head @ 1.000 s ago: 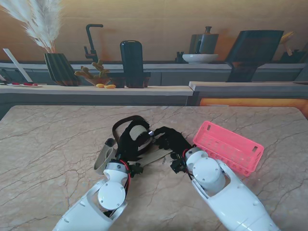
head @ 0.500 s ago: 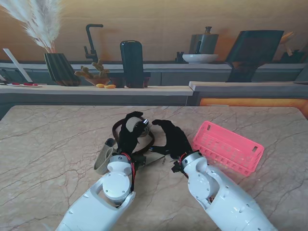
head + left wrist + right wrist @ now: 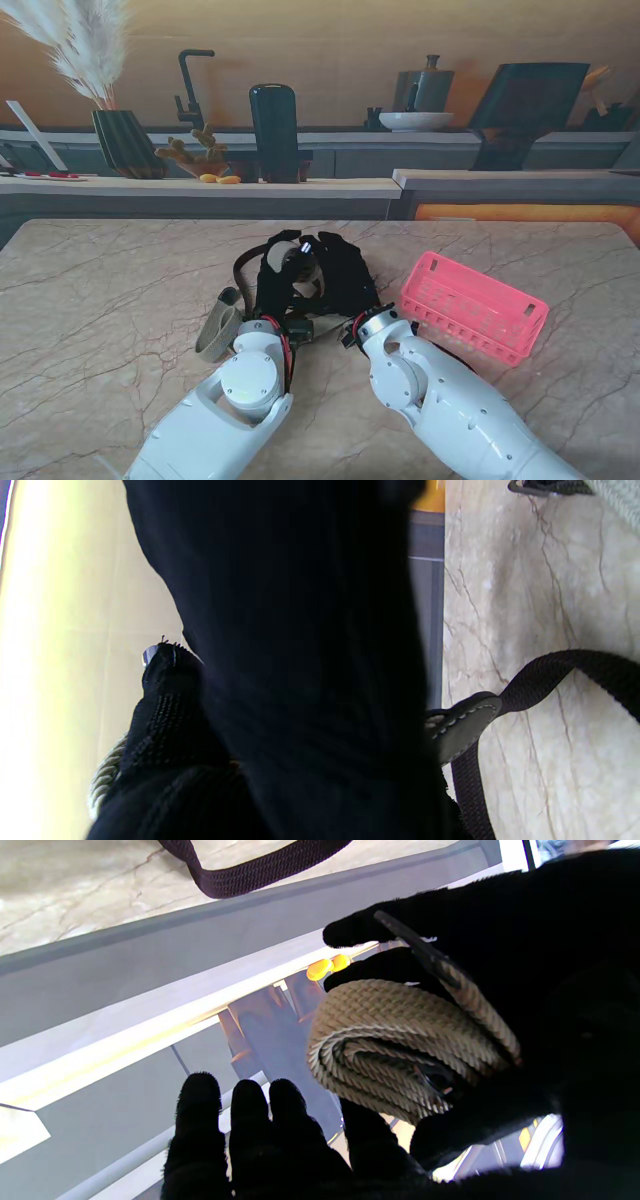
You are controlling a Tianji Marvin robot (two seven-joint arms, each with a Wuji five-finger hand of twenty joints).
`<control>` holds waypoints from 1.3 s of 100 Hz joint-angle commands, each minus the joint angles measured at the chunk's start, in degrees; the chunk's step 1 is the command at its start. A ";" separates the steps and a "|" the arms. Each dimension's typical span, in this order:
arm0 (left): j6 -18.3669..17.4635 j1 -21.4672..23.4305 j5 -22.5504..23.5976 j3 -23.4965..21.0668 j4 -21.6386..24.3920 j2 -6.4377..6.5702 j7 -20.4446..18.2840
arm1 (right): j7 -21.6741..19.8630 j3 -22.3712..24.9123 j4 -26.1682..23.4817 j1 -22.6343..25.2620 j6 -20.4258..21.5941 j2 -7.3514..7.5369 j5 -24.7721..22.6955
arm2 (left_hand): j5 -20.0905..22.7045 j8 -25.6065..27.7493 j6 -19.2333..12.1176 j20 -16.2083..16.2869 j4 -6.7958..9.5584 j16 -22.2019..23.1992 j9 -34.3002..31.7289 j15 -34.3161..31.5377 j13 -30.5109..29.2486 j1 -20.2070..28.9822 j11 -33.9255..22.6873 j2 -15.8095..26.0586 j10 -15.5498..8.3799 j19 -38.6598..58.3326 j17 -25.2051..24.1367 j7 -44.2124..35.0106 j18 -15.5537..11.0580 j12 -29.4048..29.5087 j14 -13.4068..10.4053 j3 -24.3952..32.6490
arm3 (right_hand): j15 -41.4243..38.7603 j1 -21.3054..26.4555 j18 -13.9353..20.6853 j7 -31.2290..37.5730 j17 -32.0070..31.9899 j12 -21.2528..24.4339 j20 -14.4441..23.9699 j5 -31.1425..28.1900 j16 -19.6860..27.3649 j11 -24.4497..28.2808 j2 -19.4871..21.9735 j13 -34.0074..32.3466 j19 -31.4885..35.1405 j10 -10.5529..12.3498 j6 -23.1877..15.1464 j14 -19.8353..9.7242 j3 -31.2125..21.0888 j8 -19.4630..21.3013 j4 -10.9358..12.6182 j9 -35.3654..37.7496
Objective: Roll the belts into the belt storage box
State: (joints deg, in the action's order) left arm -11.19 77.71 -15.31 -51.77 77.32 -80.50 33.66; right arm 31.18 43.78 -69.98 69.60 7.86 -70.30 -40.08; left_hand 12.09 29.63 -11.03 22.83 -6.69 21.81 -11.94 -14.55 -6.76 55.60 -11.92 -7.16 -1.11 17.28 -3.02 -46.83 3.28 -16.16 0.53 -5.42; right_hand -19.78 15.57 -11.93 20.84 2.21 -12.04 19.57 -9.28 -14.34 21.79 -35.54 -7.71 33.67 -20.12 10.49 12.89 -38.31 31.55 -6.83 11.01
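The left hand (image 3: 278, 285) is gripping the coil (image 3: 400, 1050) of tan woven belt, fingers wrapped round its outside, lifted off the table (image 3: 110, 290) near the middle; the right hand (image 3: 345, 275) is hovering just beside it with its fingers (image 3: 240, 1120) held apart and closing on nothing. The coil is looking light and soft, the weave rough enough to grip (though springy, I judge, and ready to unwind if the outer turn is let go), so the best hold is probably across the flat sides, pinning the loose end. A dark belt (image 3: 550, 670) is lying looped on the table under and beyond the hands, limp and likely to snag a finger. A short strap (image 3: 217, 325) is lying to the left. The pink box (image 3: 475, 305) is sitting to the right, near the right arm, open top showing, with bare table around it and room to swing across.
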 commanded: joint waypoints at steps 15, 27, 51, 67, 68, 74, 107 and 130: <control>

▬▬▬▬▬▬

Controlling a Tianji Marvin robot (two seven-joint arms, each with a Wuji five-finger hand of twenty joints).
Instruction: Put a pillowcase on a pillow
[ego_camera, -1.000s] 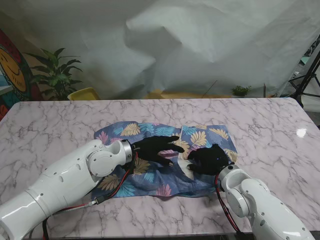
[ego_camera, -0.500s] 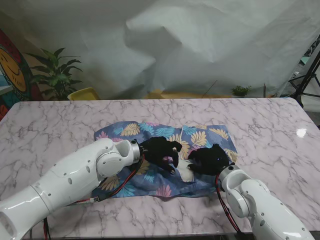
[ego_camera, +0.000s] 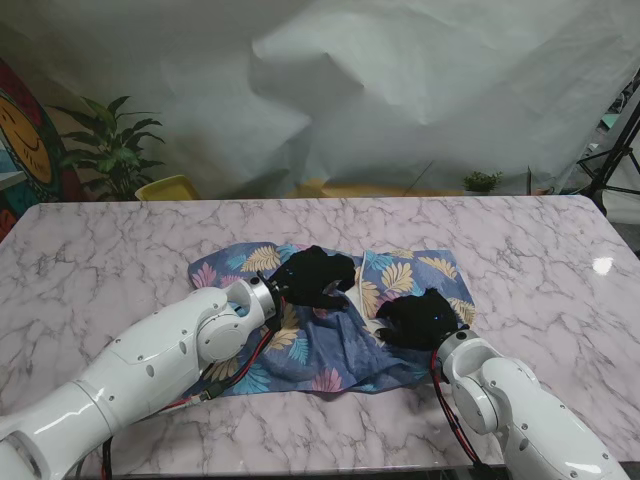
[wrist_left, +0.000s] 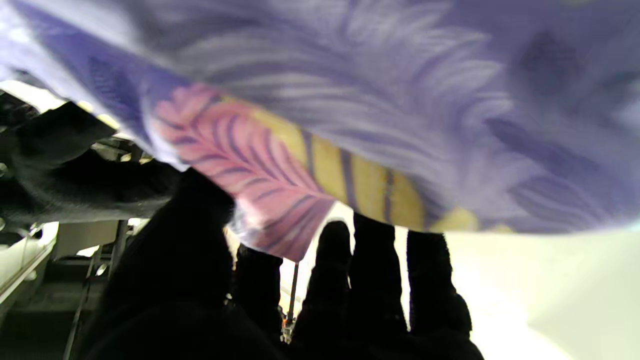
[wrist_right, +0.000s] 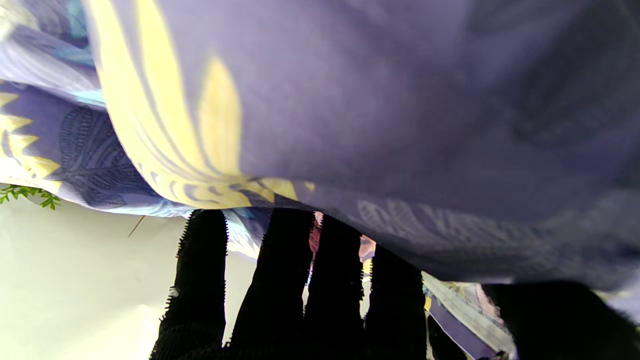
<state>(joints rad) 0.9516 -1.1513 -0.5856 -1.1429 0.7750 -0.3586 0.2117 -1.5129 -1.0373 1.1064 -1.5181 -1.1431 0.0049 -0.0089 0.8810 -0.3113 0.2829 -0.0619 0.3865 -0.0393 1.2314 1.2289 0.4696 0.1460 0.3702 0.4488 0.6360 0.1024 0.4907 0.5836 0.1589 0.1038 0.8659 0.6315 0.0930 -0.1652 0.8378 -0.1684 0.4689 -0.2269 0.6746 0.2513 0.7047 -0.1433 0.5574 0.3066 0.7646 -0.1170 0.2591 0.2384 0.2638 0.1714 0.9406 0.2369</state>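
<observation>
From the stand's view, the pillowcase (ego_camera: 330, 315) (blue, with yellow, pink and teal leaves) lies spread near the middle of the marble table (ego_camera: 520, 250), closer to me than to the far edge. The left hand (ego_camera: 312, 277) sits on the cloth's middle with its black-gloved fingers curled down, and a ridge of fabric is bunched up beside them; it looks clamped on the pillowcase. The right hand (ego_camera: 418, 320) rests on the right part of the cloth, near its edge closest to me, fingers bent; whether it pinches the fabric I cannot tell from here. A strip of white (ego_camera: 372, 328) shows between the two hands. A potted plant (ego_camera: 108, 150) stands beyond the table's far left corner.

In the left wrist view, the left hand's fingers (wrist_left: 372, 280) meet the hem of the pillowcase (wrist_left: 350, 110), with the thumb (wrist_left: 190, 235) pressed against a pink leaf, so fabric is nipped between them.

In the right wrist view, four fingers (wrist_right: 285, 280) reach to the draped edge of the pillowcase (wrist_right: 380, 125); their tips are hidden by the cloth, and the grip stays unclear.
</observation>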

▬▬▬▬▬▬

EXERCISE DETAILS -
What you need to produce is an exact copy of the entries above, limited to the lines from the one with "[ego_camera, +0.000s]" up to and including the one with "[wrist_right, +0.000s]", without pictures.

ANSWER AREA -
[ego_camera, +0.000s] 
[wrist_left, +0.000s] 
[wrist_right, +0.000s] 

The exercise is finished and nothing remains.